Task brief:
Reproduce each record in the listing below exactly as written.

Material for this exercise:
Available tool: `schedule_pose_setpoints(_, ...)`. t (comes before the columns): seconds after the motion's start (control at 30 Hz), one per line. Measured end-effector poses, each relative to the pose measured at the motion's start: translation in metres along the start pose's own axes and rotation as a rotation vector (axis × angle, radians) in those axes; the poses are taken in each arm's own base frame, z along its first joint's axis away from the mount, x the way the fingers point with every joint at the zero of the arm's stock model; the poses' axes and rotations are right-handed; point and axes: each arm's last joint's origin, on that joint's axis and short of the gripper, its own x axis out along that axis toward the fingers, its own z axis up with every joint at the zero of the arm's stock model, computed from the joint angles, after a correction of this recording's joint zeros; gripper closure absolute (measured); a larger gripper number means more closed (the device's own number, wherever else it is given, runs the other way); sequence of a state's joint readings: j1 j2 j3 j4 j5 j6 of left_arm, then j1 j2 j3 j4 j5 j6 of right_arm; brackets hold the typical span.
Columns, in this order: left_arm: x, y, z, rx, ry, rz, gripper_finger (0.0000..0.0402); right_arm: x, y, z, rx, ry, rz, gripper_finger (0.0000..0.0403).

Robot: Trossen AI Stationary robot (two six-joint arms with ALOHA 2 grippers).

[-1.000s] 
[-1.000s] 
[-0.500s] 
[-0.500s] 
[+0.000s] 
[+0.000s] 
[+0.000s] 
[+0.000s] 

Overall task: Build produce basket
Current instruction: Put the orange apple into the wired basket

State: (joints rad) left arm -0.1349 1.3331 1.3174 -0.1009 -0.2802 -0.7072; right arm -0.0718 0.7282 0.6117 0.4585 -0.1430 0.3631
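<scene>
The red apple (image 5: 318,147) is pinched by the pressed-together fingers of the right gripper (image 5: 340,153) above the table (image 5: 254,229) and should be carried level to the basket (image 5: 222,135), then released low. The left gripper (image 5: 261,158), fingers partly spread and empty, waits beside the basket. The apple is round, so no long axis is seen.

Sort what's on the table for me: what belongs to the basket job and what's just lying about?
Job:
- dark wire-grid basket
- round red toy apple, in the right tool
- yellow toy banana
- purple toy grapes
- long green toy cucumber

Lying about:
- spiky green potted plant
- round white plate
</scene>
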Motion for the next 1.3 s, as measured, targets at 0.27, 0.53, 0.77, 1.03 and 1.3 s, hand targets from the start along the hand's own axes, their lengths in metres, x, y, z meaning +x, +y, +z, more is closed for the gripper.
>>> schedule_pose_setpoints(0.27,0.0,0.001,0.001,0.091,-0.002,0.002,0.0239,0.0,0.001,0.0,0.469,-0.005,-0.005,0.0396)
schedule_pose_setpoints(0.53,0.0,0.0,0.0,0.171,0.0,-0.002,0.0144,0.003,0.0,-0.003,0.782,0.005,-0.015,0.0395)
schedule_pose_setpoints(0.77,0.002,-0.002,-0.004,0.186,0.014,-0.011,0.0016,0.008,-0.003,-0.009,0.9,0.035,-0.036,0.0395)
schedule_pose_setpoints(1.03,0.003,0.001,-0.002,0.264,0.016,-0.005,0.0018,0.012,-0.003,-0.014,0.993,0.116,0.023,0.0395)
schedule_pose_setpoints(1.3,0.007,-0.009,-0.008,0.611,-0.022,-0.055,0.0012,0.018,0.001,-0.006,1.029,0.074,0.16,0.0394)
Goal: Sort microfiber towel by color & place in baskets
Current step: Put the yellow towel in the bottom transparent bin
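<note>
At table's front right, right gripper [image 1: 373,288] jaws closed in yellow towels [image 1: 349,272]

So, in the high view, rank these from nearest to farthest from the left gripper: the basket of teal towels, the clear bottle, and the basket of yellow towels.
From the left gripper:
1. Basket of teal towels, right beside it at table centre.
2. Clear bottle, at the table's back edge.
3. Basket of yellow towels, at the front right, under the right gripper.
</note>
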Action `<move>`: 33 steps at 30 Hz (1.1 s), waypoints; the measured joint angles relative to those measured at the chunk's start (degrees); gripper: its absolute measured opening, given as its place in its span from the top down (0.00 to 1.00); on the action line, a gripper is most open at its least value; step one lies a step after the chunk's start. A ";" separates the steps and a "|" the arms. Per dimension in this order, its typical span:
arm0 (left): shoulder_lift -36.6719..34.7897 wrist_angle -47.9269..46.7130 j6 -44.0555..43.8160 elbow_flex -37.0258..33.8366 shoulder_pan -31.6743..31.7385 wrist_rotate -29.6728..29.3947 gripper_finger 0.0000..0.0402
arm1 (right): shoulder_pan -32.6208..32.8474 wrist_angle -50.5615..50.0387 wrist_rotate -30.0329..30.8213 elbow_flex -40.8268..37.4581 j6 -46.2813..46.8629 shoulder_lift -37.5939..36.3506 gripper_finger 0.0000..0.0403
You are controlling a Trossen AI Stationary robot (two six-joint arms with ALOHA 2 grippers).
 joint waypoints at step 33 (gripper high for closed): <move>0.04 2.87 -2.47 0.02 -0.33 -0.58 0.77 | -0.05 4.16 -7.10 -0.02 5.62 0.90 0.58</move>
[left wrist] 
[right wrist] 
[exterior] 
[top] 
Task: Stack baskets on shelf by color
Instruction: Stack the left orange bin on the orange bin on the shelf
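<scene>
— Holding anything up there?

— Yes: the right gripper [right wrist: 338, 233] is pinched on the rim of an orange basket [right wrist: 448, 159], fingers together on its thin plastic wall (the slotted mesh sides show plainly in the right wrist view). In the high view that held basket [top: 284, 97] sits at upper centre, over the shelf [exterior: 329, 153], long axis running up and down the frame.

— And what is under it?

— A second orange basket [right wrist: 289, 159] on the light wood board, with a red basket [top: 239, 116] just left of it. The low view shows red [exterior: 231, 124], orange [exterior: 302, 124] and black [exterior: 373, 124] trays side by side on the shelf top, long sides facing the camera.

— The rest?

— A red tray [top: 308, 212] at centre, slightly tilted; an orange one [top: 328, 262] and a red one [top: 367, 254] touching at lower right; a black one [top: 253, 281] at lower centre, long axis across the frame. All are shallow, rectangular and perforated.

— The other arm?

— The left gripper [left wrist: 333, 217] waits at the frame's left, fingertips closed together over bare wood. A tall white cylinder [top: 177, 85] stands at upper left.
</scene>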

Task answer:
Available tool: `schedule_pose_setpoints(_, ...)`. t (comes before the columns): seconds after the motion's start (control at 30 Hz), one per line. Measured end-effector poses, each relative to the pose measured at the motion's start: translation in metres along the start pose's own axes and rotation as a rotation vector (axis × angle, radians) in those axes; the poses are taken in each arm's own base frame, z along its first joint's axis away from the mount, x the way the fingers point with every joint at the zero of the arm's stock model; the poses' axes and rotations are right-handed; point and axes: each arm's last joint's origin, on that joint's axis and short of the gripper, its own x axis out along that axis toward the fingers, its own z axis up with every joint at the zero of the arm's stock model, computed from the joint angles, after a correction of this recording's joint zeros; gripper closure absolute (measured); a larger gripper number means more closed (the device's own number, wherever else it is given, runs the other way); sequence of a state's joint readings: j1 j2 j3 j4 j5 j6 of left_arm, then j1 j2 j3 j4 j5 j6 of right_arm; brackets hold the typical span.
Columns, in this order: left_arm: x, y, z, rx, ry, rz, gripper_finger (0.0000..0.0402); right_arm: x, y, z, rx, ry, rz, gripper_finger (0.0000..0.0403).

Robot: Trossen AI Stationary robot (two six-joint arms with ALOHA 2 grippers).

[-1.000s] 
[-1.000s] 
[-0.500s] 
[-0.500s] 
[+0.000s] 
[+0.000s] 
[+0.000s] 
[+0.000s] 

Overall task: Build produce basket
Current instruction: Put the orange apple into the wired basket

State: (joints rad) left arm -0.1349 1.3331 1.3174 -0.1009 -0.2802 -0.7072; right arm -0.0718 0.7282 0.6117 0.4585 -0.1430 0.3631
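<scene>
The red apple (image 5: 318,147) is pinched by the pressed-together fingers of the right gripper (image 5: 340,153) above the table (image 5: 254,229) and should be carried level to the basket (image 5: 222,135), then released low. The left gripper (image 5: 261,158), fingers partly spread and empty, waits beside the basket. The apple is round, so no long axis is seen.

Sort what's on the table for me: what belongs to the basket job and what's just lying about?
Job:
- dark wire-grid basket
- round red toy apple, in the right tool
- yellow toy banana
- purple toy grapes
- long green toy cucumber

Lying about:
- spiky green potted plant
- round white plate
</scene>
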Motion for the next 1.3 s, as measured, targets at 0.27, 0.53, 0.77, 1.03 and 1.3 s, hand targets from the start along the hand's own axes, their lengths in metres, x, y, z meaning +x, +y, +z, more is closed for the gripper.
>>> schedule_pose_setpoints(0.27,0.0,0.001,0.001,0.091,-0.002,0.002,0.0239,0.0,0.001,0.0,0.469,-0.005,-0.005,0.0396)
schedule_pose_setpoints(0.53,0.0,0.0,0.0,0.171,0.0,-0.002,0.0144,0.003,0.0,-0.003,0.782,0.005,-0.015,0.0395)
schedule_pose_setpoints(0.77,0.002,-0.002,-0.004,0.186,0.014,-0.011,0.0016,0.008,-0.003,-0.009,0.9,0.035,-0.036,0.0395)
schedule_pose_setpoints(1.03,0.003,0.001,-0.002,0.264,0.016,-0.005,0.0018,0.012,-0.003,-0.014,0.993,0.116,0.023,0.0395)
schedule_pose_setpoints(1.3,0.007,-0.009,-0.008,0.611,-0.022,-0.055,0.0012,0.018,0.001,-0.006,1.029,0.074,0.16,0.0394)
Goal: Sort microfiber towel by color & place in baskets
Current step: Put the yellow towel in the bottom transparent bin
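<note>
At table's front right, right gripper [image 1: 373,288] jaws closed in yellow towels [image 1: 349,272]

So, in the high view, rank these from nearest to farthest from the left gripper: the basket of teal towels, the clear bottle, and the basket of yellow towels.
From the left gripper:
1. Basket of teal towels, right beside it at table centre.
2. Clear bottle, at the table's back edge.
3. Basket of yellow towels, at the front right, under the right gripper.
</note>
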Action `<move>`: 33 steps at 30 Hz (1.1 s), waypoints; the measured joint angles relative to those measured at the chunk's start (degrees); gripper: its absolute measured opening, given as its place in its span from the top down (0.00 to 1.00); on the action line, a gripper is most open at its least value; step one lies a step after the chunk's start. A ";" separates the steps and a "|" the arms. Per dimension in this order, its typical span:
arm0 (left): shoulder_lift -36.6719..34.7897 wrist_angle -47.9269..46.7130 j6 -44.0555..43.8160 elbow_flex -37.0258..33.8366 shoulder_pan -31.6743..31.7385 wrist_rotate -29.6728..29.3947 gripper_finger 0.0000..0.0402
arm1 (right): shoulder_pan -32.6208..32.8474 wrist_angle -50.5615..50.0387 wrist_rotate -30.0329..30.8213 elbow_flex -40.8268..37.4581 j6 -46.2813..46.8629 shoulder_lift -37.5939..36.3506 gripper_finger 0.0000..0.0403
You are controlling a Trossen AI Stationary robot (two six-joint arms with ALOHA 2 grippers).
 joint waypoints at step 33 (gripper high for closed): <move>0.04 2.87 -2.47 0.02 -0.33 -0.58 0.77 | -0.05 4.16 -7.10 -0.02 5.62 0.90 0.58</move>
[left wrist] 
[right wrist] 
[exterior] 
[top] 
Task: Stack baskets on shelf by color
Instruction: Stack the left orange bin on the orange bin on the shelf
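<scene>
— Holding anything up there?

— Yes: the right gripper [right wrist: 338, 233] is pinched on the rim of an orange basket [right wrist: 448, 159], fingers together on its thin plastic wall (the slotted mesh sides show plainly in the right wrist view). In the high view that held basket [top: 284, 97] sits at upper centre, over the shelf [exterior: 329, 153], long axis running up and down the frame.

— And what is under it?

— A second orange basket [right wrist: 289, 159] on the light wood board, with a red basket [top: 239, 116] just left of it. The low view shows red [exterior: 231, 124], orange [exterior: 302, 124] and black [exterior: 373, 124] trays side by side on the shelf top, long sides facing the camera.

— The rest?

— A red tray [top: 308, 212] at centre, slightly tilted; an orange one [top: 328, 262] and a red one [top: 367, 254] touching at lower right; a black one [top: 253, 281] at lower centre, long axis across the frame. All are shallow, rectangular and perforated.

— The other arm?

— The left gripper [left wrist: 333, 217] waits at the frame's left, fingertips closed together over bare wood. A tall white cylinder [top: 177, 85] stands at upper left.
</scene>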

This exercise has now been completed.